Horned gods in European folklore/mythology 🦌🐂
Pan was a Greek god of shepherds and flocks, & mountain wilds. He has the hindquarters, legs, & horns of a goat. He is often affiliated with sex. The word "panic" comes from his name.

Pan is the only Greek god who actually dies, the famous line being "The great god Pan is dead"
The worship of Ammon was introduced into Greece at an early period, probably through the medium of the Greek colony in Cyrene. The Cyrenaican Greeks built temples for the Libyan god Amon instead of their original god Zeus, later identifying Amon with Zeus.
Moloch is the biblical name of a Canaanite god associated with child sacrifice, through fire or war.

Moloch was often depicted as a bull, and became a bull demon in Abrahamic traditions.
Cernunnos was the horned god, the master of wild places and things. A Celtic deity, whose name is now used to refer to many nameless horned deities of the Celtic world.

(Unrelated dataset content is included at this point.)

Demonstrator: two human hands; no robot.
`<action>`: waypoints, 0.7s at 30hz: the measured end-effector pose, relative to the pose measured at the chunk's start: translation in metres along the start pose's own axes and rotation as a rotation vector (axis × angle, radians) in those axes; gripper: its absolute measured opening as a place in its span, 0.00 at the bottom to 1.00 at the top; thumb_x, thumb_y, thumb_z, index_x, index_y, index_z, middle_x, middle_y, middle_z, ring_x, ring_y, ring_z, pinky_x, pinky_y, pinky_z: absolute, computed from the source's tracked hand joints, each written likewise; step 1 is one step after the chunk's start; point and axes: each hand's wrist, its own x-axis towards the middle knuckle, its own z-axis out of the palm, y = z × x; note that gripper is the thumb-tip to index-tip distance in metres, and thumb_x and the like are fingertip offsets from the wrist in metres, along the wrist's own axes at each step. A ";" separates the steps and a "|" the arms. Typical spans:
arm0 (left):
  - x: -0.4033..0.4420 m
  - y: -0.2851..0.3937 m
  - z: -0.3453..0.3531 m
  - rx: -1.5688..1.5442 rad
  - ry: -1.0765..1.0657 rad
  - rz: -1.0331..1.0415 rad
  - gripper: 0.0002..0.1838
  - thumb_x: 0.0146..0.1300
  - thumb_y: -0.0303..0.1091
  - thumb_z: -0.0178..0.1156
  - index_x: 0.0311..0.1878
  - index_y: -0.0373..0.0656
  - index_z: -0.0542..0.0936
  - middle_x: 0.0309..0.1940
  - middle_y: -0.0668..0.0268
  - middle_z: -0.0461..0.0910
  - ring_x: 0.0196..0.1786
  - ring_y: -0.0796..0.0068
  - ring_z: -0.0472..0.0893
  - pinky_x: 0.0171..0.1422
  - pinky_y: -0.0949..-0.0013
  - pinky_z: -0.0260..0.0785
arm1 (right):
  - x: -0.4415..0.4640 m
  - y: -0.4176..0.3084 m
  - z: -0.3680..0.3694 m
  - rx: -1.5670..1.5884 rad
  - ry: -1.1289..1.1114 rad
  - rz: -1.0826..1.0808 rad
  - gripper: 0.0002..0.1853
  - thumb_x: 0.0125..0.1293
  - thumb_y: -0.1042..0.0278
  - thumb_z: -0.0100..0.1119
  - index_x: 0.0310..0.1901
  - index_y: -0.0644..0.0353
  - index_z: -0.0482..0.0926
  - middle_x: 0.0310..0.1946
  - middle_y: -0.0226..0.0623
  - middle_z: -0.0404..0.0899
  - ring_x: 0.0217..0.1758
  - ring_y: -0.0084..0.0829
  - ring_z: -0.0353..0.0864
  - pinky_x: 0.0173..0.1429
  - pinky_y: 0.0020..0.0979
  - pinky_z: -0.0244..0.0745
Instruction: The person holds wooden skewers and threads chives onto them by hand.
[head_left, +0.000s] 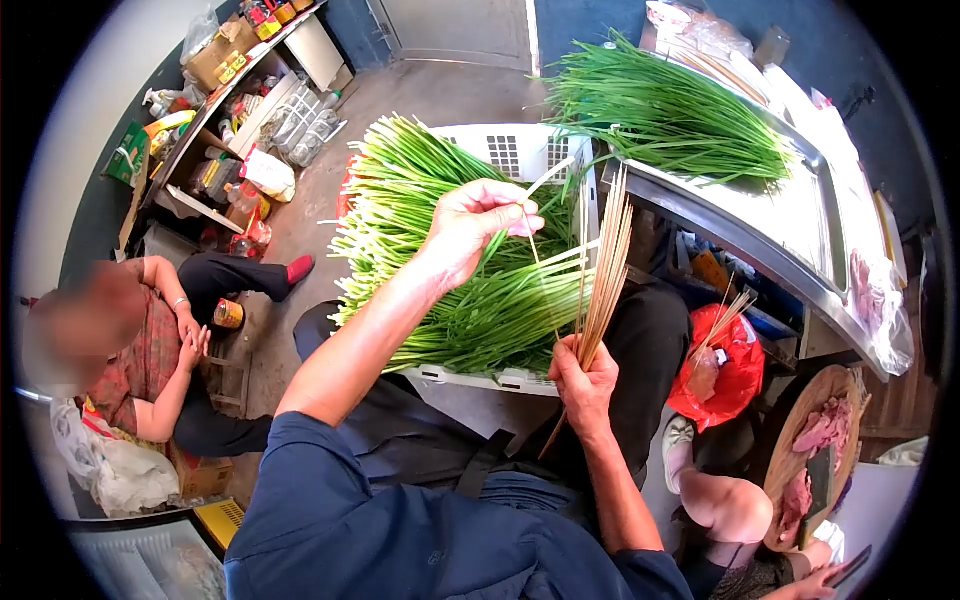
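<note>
Skewers (612,270) gripped in the right hand (585,385) tilt toward upper right; just left, the left hand (478,222) pinches a stalk (551,176).

From my end I can't read a single word, number or brand — the lettering is too small or blurred. I see yellow labels on the small jars (232,67) on the shelf and red and yellow ones on the bottles (262,20) above them, but no letters come through. The green box (126,155) at the shelf's end carries pale marks I can't resolve, and the white packet (268,175) lower down has red patches I can't make out. The label on the orange-yellow tin (229,314) beside the seated person (150,330) is equally illegible to me. On the navy shirt (440,540) I find one small mark — too faint to identify.
</note>
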 end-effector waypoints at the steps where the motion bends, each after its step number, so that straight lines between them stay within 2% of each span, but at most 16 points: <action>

Often depicted with antlers, seated cross-legged, and associated with stags, horned serpents, bulls, & rats.
In ancient Roman religion and myth, Faunus was the horned god of the forest, plains and fields; when he made cattle fertile he was called Inuus. Faunus was one of the oldest Roman deities and was equated with the Greek god Pan.
Baʿal Ḥammon was the chief god of Ancient Carthage. He was a weather god considered responsible for the fertility of vegetation and esteemed as King of the Gods. He was depicted as a bearded older man with curling ram's horns.
In English folklore, Herne the Hunter is a ghost associated with Windsor Forest and Great Park in the English county of Berkshire. He is said to have antlers growing from his head, ride a horse, torment cattle, and rattle chains.
Odin/Woutan/Wodan is a god in Germanic mythology. Norse mythos associates him with wisdom, healing, death, royalty, knowledge, war, battle, victory, sorcery, poetry, & frenzy. He is often considered a horned god of the hunt, leading a pack of dogs in the sky, the "Wild Hunt".
Veles is the Slavic chthonic god of cattle, but also master of the forest and of wild animals, and god of commerce. Also known as the "Horned God", Veles is a male god of the earth, incarnating the "Black God" of dual theology.
In Romano-British religion, Cocidius was a horned deity worshipped in northern Britain. The Romans equated him with Mars, god of war and hunting, and also with Silvanus, god of forests, groves and wild fields.
Hu Gadarn is a Welsh legendary figure who appears in several of a series of Welsh Triads produced by the Welsh antiquarian and literary forger Iolo Morganwg. He is sometimes considered to have horns.